Actually, I was referring specifically to atomicity, i.e. being able
to replace a single map atomically, with no interval where the map
doesn't exist or is in an inconsistent state.

I suppose that there are cases where it might be useful to be able to
update multiple maps atomically, but that's even more work (you would
need an inventory for the entire mapset, not just for indivdual maps).

> In any case, all of these mechanisms would require substantial
> changes to a large number of modules.

  I'll try to check whether I could make the new layout available
  under the old API as well.

The main problem is that a module reads a map via several calls. All
of those calls must see the same map.

I initially thought that you would need some form of locking, to
prevent the map from being replaced in the middle of the sequence.
However, you could achieve the same result by caching the inventory
within the module, but the code which garbage-collects unreferenced
elements would need to allow for this.

Even there, you could run into problems where a module invokes another
module; the child would need to use the same version of the map as the
parent.

--
Glynn Clements <glynn@gclements.plus.com>

Glynn Clements <glynn@gclements.plus.com> writes:

>>> Full transaction support would be nice, but I don't know if it's
>>> worth the substantial effort involved in implementing it.

>> BTW, what do you mean by full transaction support here?

> Actually, I was referring specifically to atomicity, i.e. being able
> to replace a single map atomically, with no interval where the map
> doesn't exist or is in an inconsistent state.

  ACK.

> I suppose that there are cases where it might be useful to be able to
> update multiple maps atomically, but that's even more work (you would
> need an inventory for the entire mapset, not just for indivdual
> maps).

  Since the scheme I've suggested reduces a raster to a structured
  inventory and a set of uniquely-named binary objects, it looks
  RDBMS-friendly as well. I wish I had the time to explore
  putting some GRASS rasters into an PostgreSQL database!

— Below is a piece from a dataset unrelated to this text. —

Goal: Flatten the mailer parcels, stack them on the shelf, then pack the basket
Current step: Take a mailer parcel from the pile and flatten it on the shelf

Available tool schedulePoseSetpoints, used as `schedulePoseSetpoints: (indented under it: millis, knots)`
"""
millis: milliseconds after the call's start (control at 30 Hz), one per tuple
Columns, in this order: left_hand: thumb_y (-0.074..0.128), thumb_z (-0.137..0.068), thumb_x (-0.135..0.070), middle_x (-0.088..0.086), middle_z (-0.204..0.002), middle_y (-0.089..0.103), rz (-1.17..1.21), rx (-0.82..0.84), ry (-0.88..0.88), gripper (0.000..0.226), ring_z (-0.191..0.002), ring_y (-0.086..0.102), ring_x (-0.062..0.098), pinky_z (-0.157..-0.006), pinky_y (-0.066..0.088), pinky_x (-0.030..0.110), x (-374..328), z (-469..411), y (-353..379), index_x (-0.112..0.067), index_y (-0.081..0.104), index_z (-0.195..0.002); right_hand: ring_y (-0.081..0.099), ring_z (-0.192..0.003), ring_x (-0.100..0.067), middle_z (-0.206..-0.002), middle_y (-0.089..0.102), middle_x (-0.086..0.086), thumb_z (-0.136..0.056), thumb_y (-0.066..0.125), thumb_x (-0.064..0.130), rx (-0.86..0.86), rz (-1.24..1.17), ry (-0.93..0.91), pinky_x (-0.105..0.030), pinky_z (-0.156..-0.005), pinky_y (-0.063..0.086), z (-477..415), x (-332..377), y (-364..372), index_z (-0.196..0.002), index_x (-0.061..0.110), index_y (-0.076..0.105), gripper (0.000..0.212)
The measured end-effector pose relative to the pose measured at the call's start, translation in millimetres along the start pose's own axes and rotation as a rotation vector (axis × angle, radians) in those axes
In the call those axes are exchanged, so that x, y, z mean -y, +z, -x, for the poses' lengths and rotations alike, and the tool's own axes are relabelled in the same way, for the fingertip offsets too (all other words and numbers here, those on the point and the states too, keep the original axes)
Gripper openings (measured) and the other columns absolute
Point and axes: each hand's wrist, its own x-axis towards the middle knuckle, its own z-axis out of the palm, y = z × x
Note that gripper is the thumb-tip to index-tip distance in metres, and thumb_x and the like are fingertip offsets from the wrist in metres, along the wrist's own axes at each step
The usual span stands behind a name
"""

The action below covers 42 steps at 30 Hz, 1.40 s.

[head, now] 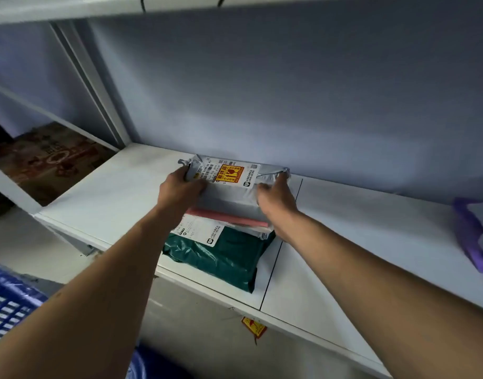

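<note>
Mailer parcels (221, 206) are sitting in one stack near the middle of the white shelf (112, 192), with the back of the stack close to the wall (289, 91). The shelf is taking up most of the view.

- **Basket:** The blue basket (5, 302) is showing at bottom left, below the shelf and well apart from the stack. Its contents are not visible, so packing is looking not yet begun.
- **Other things:** A cardboard box (49, 157) is lying in the next bay to the left. A purple parcel (469, 233) is lying at the far right of the shelf, apart from the stack and looking crumpled. It is probably waiting to be flattened and stacked.
- **Stack, bottom up:** The green mailer (229, 258) is at the bottom, reaching towards the shelf's front edge. The white mailer (199, 228) and the pink mailer (226, 216) are peeking out above it. The grey mailer (234, 191) is on top.
- **Hands:** The left hand (180, 190) is gripping the grey mailer's left end, fingers curled round it. The right hand (275, 196) is gripping the right end the same way. Both are likely pressing and squaring it onto the stack.
- **Label:** An orange sticker (229, 175) is facing up on the grey mailer.

Flattening and stacking are looking well along, with four mailers in the stack. The purple parcel and the whole basket step are looking left to do.
</note>
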Motion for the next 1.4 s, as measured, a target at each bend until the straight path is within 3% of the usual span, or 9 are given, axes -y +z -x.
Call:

>>> In any case, all of these mechanisms would require substantial
>>> changes to a large number of modules.

>> I'll try to check whether I could make the new layout available
>> under the old API as well.

> The main problem is that a module reads a map via several calls. All
> of those calls must see the same map.

> I initially thought that you would need some form of locking, to
> prevent the map from being replaced in the middle of the sequence.
> However, you could achieve the same result by caching the inventory
> within the module, but the code which garbage-collects unreferenced
> elements would need to allow for this.

  Yes. The need for GC seems to be the weekest point of this
  scheme.

  On Unix, as a first approximation, I'd just open () every binary
  object that's referenced by the inventory being processed. This
  way, even if the file loses its name, it would be available to
  the program.

  In general, every binary object would need a list of references.
  Maintaining a list of names of referencing rasters shouldn't be
  too hard to implement. On the contrary, a list of PIDs (to
  allow for a raster to be referenced by a process) looks a bit
  fragile.

> Even there, you could run into problems where a module invokes
> another module; the child would need to use the same version of the
> map as the parent.

  Agreed.

  Actually, the only proper solution to this problem that I know
  is moving the whole computation chain into a ``parallel
  existence'' -- forking a separate copy-on-write location at the
  beginning of a ``transaction block'', and merging it back when
  it's done. And while I hope that something like this will
  eventually be available in GRASS, I probably wouldn't say that
  the current code base is anywhere near that.

Ivan Shmakov wrote:

> I initially thought that you would need some form of locking, to
> prevent the map from being replaced in the middle of the sequence.
> However, you could achieve the same result by caching the inventory
> within the module, but the code which garbage-collects unreferenced
> elements would need to allow for this.

  Yes. The need for GC seems to be the weekest point of this
  scheme.

  On Unix, as a first approximation, I'd just open () every binary
  object that's referenced by the inventory being processed. This
  way, even if the file loses its name, it would be available to
  the program.

However: while updates to the cell/fcell file are atomic (new data is
written to a temporary file which is rename()d upon closing), support
files are typically updated by simply opening the output file for
write. If the output file already exists, it is overwritten in place.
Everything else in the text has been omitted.